Good article.  But DNA will never make for a mother figure.  I have a niece and nephew through adoption and I know DNA has little to do with family. Even if someone chooses not to adopt there are plenty of opportunities to still be "mom" to children.  My oldest daughter is an amazing aunt and substitute "mom" to her nephews and niece. If she never has her own children she has still been a "mom." 

I lost my Mom during my search.  I thought Mother's Day would be incredibly hard without her but I know that every day she is still with me.  That is my faith.  I know she watches over me and guides me.  Still parents me.

What if I had never known my Mom or what if she had been a type of mother that no one would ever want?  I think back and there were so many good and strong women in my life, teachers and nuns and neighbors, such good role models .... well I"m pretty sure had I not had a great Mom there were plenty that would have filled her shoes.

Mother's Day is pretty much for any woman that has acted as a good role model for a child.

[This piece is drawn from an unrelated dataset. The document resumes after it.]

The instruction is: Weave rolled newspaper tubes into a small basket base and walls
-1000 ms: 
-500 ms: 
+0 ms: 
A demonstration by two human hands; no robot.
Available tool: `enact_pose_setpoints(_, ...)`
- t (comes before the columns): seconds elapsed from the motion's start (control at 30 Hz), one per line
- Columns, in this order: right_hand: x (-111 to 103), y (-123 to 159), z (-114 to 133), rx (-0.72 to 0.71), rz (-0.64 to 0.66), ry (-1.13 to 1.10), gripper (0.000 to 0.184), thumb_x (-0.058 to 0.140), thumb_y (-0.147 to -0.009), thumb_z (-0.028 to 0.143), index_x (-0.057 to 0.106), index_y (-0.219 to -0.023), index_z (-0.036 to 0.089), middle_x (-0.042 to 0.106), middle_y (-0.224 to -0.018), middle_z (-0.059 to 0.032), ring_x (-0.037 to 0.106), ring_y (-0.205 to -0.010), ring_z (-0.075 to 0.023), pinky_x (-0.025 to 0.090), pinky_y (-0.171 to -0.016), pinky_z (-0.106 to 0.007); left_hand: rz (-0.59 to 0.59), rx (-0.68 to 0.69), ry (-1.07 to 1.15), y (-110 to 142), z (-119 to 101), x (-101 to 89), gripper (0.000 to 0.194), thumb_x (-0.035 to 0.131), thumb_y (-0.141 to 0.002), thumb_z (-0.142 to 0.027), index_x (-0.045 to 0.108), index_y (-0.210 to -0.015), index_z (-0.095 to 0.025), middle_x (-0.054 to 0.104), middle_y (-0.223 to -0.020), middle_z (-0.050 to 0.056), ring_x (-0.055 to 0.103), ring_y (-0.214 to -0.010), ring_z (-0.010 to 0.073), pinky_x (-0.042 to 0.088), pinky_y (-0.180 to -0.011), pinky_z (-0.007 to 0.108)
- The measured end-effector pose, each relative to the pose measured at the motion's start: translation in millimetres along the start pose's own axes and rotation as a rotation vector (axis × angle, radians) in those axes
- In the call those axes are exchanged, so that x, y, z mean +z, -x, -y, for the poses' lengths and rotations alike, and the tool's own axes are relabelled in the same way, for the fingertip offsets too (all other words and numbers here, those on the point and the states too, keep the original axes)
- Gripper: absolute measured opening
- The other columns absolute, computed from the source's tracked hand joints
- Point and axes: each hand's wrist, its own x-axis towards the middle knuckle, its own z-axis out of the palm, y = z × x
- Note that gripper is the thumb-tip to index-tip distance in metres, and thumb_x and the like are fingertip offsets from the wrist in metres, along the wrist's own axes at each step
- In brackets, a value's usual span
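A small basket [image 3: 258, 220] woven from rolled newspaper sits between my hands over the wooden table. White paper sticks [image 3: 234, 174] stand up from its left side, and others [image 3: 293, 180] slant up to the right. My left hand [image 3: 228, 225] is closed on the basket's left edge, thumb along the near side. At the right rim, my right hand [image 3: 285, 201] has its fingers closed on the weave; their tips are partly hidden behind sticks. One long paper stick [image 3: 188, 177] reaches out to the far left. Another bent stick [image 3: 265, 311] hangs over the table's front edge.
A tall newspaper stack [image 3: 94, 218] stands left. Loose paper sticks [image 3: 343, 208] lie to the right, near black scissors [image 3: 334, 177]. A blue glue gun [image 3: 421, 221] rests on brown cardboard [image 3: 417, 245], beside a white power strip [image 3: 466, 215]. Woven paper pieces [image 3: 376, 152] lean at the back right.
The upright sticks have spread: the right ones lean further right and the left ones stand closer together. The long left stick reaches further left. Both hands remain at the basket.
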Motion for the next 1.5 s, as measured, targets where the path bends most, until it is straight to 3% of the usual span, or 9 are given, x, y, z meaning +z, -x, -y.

Actually, in my Mother's Day blog on around that day, I included most of these women for whom Mother's Day is less than happy, starting out with "For all the mothers that never got to be that because of infertility, single status or other life circumstances,"something link that, at my blogspot:


For me, even as a mom now, Mother's Day is a mix of joy and sadness of what might have been. For even though I am delighted with my one beautiful, precious daughter, I'll always have feelings of sadness that I have never been able to "give her a bother or sister." This is because of what is called "secondary infertility," the inability to conceive children after having successfully given birth. Also, because of medical conditions, I have always been discouraged, even by my family, from having ANY children. I treasure and cherish my daughter and must guard from spoiling her precisely because of her single child staus. I am sad for her, that she will never have the siblings I know she yearns for. I have always felt rather stigmatized in the community of VERY family-oriented people of faith, who seemed to look askance at our family because we had "only one." I HATE it when people ask me, "Why do you have just one child?" or "When will you have another child?"  And I've reached the time in my life when my childbearing years are behind me, so I have had to make peace with this. I would have LOVED to adopt, but family circumstances and financial situation (and now age) make this not an option. So I will always have to content myself with my one very well-beloved daughter and treasure what time we have with her.